Task to carry out:
Give the data again exactly as it appears, excluding any pictures.

Given information:
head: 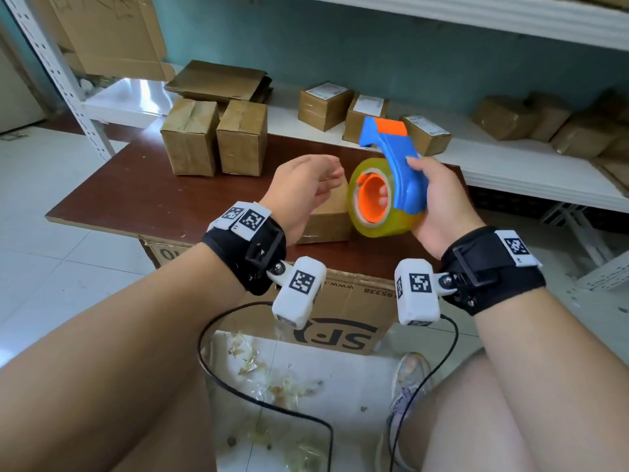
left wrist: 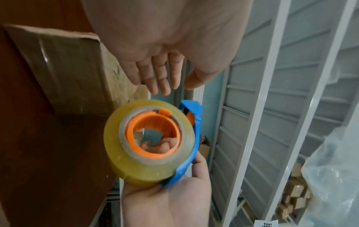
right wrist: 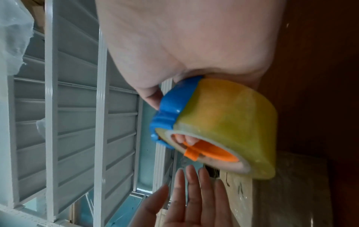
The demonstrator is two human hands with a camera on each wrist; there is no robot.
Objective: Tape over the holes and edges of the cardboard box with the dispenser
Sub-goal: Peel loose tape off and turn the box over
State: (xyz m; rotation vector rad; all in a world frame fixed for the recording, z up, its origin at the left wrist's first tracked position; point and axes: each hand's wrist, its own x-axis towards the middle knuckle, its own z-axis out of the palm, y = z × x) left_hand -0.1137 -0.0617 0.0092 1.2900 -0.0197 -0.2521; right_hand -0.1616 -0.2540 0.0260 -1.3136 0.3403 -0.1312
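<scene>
We hold the dispenser [head: 391,185] lifted in our right hand [head: 439,206], fingers hooked through its orange core, above the cardboard box [head: 328,216] on the brown table [head: 136,192], while our left hand [head: 306,189] hovers loose-fingered and empty beside the roll, probably to find the tape's free end.

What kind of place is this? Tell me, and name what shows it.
Probably a small packing or stockroom: taped, labelled parcels sit on white metal shelving, flattened cardboard is stacked behind, and the right hand holds a tape dispenser.
</scene>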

Output below:
head: 
left wrist: 
right wrist: 
The demonstrator is two human hands with a camera on each wrist; there is no robot.
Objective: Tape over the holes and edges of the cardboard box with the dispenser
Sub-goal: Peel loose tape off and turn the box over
State: (xyz m; rotation vector rad; all in a world frame fixed for the recording, z up, its origin at the left wrist's first tracked position; point and axes: each hand's wrist, its own x-axis towards the middle knuckle, its own z-axis out of the palm, y = z × x) left_hand -0.1137 -0.0617 0.0092 1.2900 -0.0197 -0.2521; right_hand -0.1616 -0.2540 0.0260 -1.3136 0.3403 -0.1312
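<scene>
We hold the dispenser [head: 391,185] lifted in our right hand [head: 439,206], fingers hooked through its orange core, above the cardboard box [head: 328,216] on the brown table [head: 136,192], while our left hand [head: 306,189] hovers loose-fingered and empty beside the roll, probably to find the tape's free end.

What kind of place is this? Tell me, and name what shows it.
Probably a small packing or stockroom: taped, labelled parcels sit on white metal shelving, flattened cardboard is stacked behind, and the right hand holds a tape dispenser.
</scene>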

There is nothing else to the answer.